Anneannesine göre kızımız Zeynep’ in uyku problemi “Neşe’ nin kepek problemi” idi. Evet, Zeynep ondört yıl sonra doğmuştu ve çok beklemişlerdi, ilk torundu, o nedenle de çok çok kıymetliydi. Çocuklar uyumayabilir, yemek yemeyebilir, yaramazlık yaparlar, falan falan. Listeyi daha da uzatabiliriz. Çocuk sahibi olmak istediğinizde tüm bunları kabul etmiş olursunuz ama siz gelin bir de bana ve babasına sorun. Zeynep’ in gündüz uykularına fazla takılmıyorduk, “gündüz uyumazsa gece uyur” diyerek fazla zorlamıyorduk,  her akşam kaybedeceğimizi baştan bildiğimiz bir maça çıkar gibiydik, çoğu zaman akşam olsun istemiyorduk, çünkü neler olacağını tahmin bile edemiyorduk, her gece başka bir hikaye, başka bir macera.

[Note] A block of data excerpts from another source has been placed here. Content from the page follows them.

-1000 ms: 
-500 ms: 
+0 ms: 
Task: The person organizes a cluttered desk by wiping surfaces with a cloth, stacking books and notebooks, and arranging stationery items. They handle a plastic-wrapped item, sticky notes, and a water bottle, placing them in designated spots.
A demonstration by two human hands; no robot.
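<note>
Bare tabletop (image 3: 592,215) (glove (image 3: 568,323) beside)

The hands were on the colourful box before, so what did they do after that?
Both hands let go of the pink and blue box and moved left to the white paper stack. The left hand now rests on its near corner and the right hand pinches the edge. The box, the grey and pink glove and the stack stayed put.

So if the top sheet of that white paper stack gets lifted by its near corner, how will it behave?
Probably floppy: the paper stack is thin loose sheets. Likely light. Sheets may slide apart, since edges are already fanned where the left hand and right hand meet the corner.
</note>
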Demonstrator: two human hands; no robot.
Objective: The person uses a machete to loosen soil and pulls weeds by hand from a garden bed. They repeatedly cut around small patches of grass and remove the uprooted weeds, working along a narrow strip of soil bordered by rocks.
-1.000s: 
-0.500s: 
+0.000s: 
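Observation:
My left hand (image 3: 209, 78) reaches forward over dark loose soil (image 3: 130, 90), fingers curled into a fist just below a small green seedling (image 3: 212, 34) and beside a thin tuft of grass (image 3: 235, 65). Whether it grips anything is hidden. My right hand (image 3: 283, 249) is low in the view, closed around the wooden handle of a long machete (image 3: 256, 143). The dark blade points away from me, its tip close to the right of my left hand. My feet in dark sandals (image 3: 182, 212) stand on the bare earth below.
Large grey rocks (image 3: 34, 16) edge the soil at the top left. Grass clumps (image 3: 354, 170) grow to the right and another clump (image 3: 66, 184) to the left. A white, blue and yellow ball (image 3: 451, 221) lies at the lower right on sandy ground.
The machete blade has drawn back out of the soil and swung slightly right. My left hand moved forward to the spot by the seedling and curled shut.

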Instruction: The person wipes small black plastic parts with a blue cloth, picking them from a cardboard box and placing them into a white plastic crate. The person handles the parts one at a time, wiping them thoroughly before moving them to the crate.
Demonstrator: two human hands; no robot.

Zeynep’ in yatması ve uykuya geçmesi hepimiz için kabustu, uyuduktan sonra da uyanmasın diye, evdeki gerginlik cabası, resmen terör havası esiyordu, çünkü tekrar uyutmak işkence gibiydi. İlk altı ay normale yakın bir uyku düzeni vardı, yani en azından biz öyle sanıyorduk. Ama büyüdükçe işler tamamen kontrolden çıkmaya başladı. Gecenin her saati uyanabiliyordu,  kucağa almak, pişpişlemek, uyku perilerini!!! çağırmak, mama vermek, masal anlatmak, bebek arabasına koyup gezdirmek, ya da oyun oynayıp uykusunun  gelmesini beklemek, bunların hiçbiri Zeynep’ i sakinleştirmiyordu. Sabaha karşı ikide, üçte, beşte, çaresizce, kızımızın telefonla konuşmasını, ütü yapmasını ya da evde koşturmasını seyretmeye başlamıştık. Bu enerjiyi nereden buluyor diye şaşkınlık içindeydik.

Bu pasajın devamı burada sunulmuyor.